Transcribe everything in the listing below exactly, except the pictures.

*-*-*

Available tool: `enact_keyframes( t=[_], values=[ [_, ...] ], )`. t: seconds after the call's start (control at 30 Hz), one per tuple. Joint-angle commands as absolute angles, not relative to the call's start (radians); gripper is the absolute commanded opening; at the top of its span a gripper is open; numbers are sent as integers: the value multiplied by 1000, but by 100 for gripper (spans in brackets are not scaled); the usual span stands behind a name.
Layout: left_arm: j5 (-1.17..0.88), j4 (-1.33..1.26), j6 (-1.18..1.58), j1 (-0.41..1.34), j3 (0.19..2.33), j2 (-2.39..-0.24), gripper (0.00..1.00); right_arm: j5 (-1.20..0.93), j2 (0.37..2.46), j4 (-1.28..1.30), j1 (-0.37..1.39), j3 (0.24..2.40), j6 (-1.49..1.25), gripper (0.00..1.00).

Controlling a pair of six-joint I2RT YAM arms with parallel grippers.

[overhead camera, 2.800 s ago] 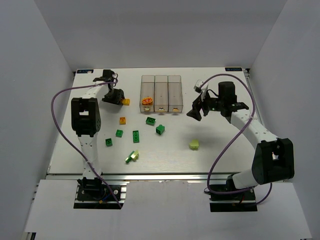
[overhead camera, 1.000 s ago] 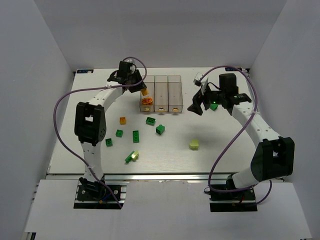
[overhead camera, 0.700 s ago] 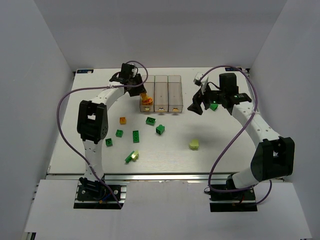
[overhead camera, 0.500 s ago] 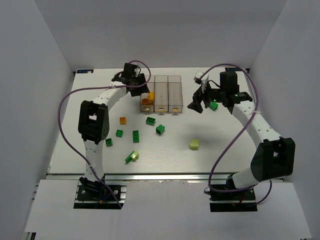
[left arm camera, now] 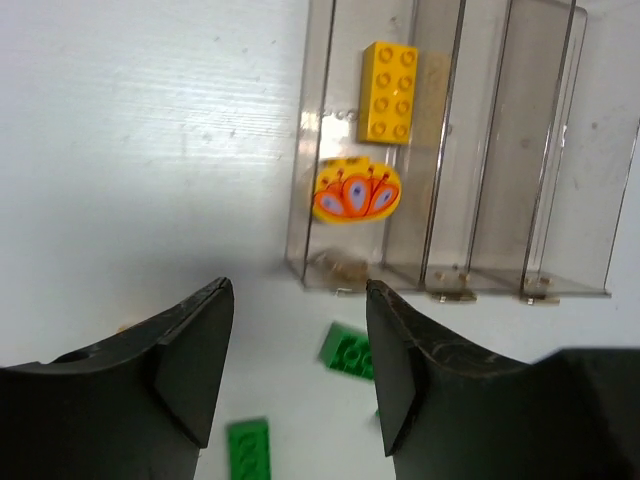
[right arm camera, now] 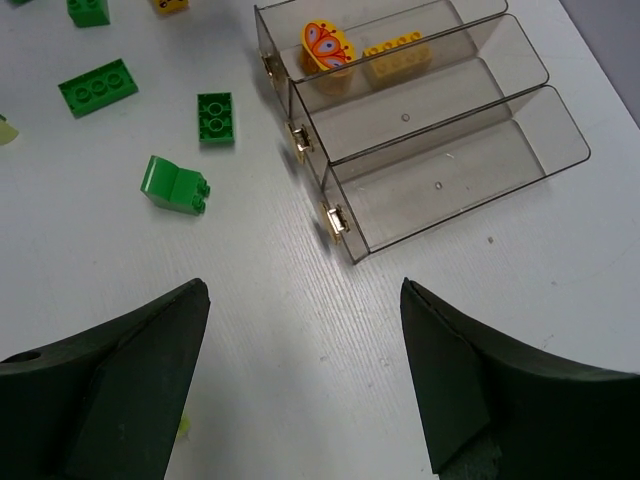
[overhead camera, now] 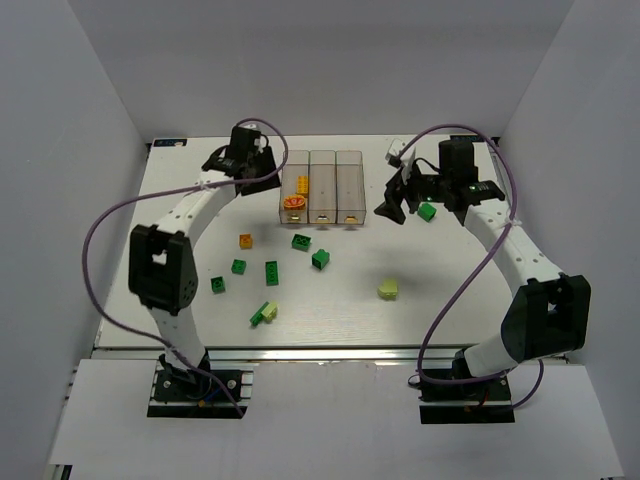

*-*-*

> Completed exercise:
Available tool: `enact_keyframes( t=[_], values=[ [_, ...] ], )`. t: seconds after the call's start (control at 30 Hz), one per tuple. Joint-angle commands as absolute angles, not relative to the call's start (radians); gripper is the absolute commanded opening; at the top of its span a gripper is open; numbers are sent as integers: the value multiplied by 1000, but by 100 for gripper (spans in brackets are not scaled); the usual span stands behind a name.
Layout: left_arm: j5 (-1.17..0.88), j4 (-1.33..1.26), j6 (-1.18..1.58), j1 (-0.41..1.34), j3 (0.19..2.33), j2 (-2.39..-0.24), gripper (0.00..1.00); right_arm: j5 (-1.20..0.93), j2 (0.37..2.46), j4 (-1.28..1.30), j1 (-0.37..1.39), j3 (0.24..2.40), j6 (-1.49..1.25), gripper (0.00..1.00).

Controlling a pair of six-joint I2RT YAM arms with parallel grippers.

[overhead camera, 2.800 s ago] 
[overhead camera, 1.000 s ago] 
[overhead camera, 0.700 s ago] 
[overhead camera, 0.500 s ago] 
[left arm camera, now] 
[right arm camera, now] 
[overhead camera, now] 

There is nothing more to this exercise.